State v. Wood
Decision Date | 07 August 1987 |
Docket Number | No. 84-199,84-199 |
Citation | 148 Vt. 479,536 A.2d 902 |
Court | Vermont Supreme Court |
Parties | STATE of Vermont v. Gary WOOD. |
Jeffrey L. Amestoy, Atty. Gen., Elizabeth J. Grant, Asst. Atty. Gen., and Steve Norten, Law Clerk (on the brief), Montpelier, for plaintiff-appellee.
David W. Curtis, Defender Gen., and David Carpenter and William A. Nelson, Appellate Defenders, Montpelier, for defendant-appellant.
Before ALLEN, C.J., DOOLEY, J., BARNEY, C.J. (Ret.), KEYSER, J. (Ret.), and SPRINGER, District Judge (Ret.), specially assigned.
The defendant appeals his conviction of aiding in the concealment of stolen property in violation of 13 V.S.A. § 2561. He claims error in the trial court's denial of his pretrial motion to suppress the product of a warrantless search by state police officers. The trial court denied the motion, concluding that the defendant lacked standing to challenge the search under the Fourth Amendment of the United States Constitution, and Chapter I, Article Eleven of the Vermont Constitution. We hold that the defendant has standing to challenge the search under the Vermont Constitution, and reverse the court's ruling. The defendant's conviction is vacated and the matter remanded for further proceedings.

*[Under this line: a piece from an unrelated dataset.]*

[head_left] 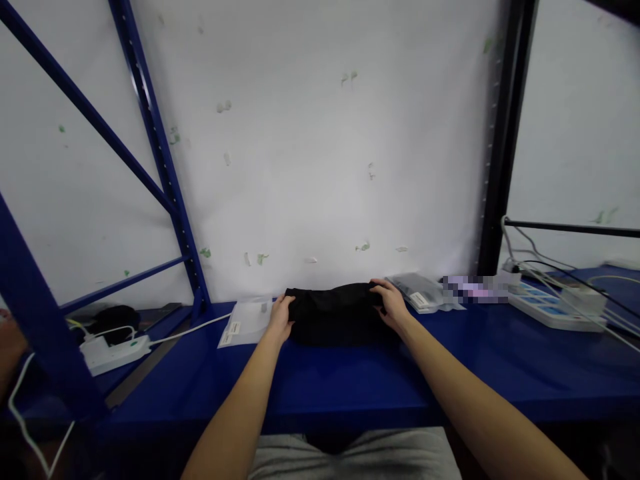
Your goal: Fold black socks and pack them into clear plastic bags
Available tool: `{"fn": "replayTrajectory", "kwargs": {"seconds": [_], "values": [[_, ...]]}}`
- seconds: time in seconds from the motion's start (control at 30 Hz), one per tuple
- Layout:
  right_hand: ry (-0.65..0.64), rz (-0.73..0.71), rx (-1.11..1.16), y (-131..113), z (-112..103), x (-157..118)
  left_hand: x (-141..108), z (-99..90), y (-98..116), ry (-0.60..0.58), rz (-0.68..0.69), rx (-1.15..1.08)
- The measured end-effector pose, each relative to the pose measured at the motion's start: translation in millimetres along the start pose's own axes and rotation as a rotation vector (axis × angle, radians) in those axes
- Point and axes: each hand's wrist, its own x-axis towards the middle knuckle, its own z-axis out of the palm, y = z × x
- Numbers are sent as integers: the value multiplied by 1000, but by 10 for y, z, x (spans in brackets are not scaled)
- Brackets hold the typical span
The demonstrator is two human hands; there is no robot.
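Note:
A piece of black cloth [337, 317] lies at the middle of the blue table [350, 383], its upper edge lifted between my two hands. The fingers of my left hand [281, 317] are closed on its left end. At the right end, my right hand [391, 303] grips the cloth, with some fingertips hidden by the dark fabric. Just left of my left hand is a clear plastic bag [247, 322] with small white labels. Behind my right hand lies another clear bag [420, 292] with grey contents.
White power strips stand at the left [117, 355] and right [555, 308], with loose cables. A blue rack post [163, 150] rises at left, a black one [503, 140] at right. A white wall [320, 147] backs the table. Part of another person's hand [10, 340] shows at far left.

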Motion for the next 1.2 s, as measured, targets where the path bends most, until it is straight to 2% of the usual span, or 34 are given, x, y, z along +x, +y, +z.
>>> {"fn": "replayTrajectory", "kwargs": {"seconds": [0.17,0.3,0.4,0.5,0.57,0.63,0.73,0.9,0.97,1.07,1.2], "values": [[85,-3,-278,40,-71,39,-23,-11,-45,96,41,345],[65,-38,-592,72,-96,-26,-109,13,-25,105,127,606],[12,-91,-778,53,-97,-69,-180,43,14,47,232,728],[-43,-179,-904,-8,-82,-93,-236,69,24,-82,339,801],[-109,-236,-962,-37,-61,-118,-251,82,1,-159,375,841],[-206,-275,-1007,-39,-37,-155,-236,84,-35,-183,383,877],[-345,-296,-1050,-4,-20,-197,-157,47,-69,-106,370,912],[-449,-299,-1054,46,-75,-166,-27,-128,-59,182,245,972],[-448,-296,-1054,57,-96,-146,-33,-196,-55,271,186,1007],[-411,-293,-1050,62,-96,-135,-91,-244,-40,338,160,1061],[-292,-296,-1037,13,-61,-136,-138,-200,36,305,258,1094]]}}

The challenged evidence in this case is testimony, documents and other evidence identifying a car and two motorcycles as well as the vehicles themselves. These vehicles were seized by a state police officer from the yard of a summer camp where the defendant was staying. The officer conducted the search that yielded the vehicles, without a warrant, as part of an investigation into the theft of stolen motorcycles from members of the "Blue Knights" motorcycle club.
The defendant, his wife and child occupied a trailer situated on the summer camp property. The camp was located in a remote summer resort development near Woodford, Vermont. A wooden camp dwelling was also on the property. The yard surrounding the buildings was bounded by a dirt road on one side and by woods on the other three sides. The property had approximately 44 feet of frontage along the road, and a depth of between 80 and 100 feet. The road frontage was marked by shrubs and a stone wall with an opening for a driveway.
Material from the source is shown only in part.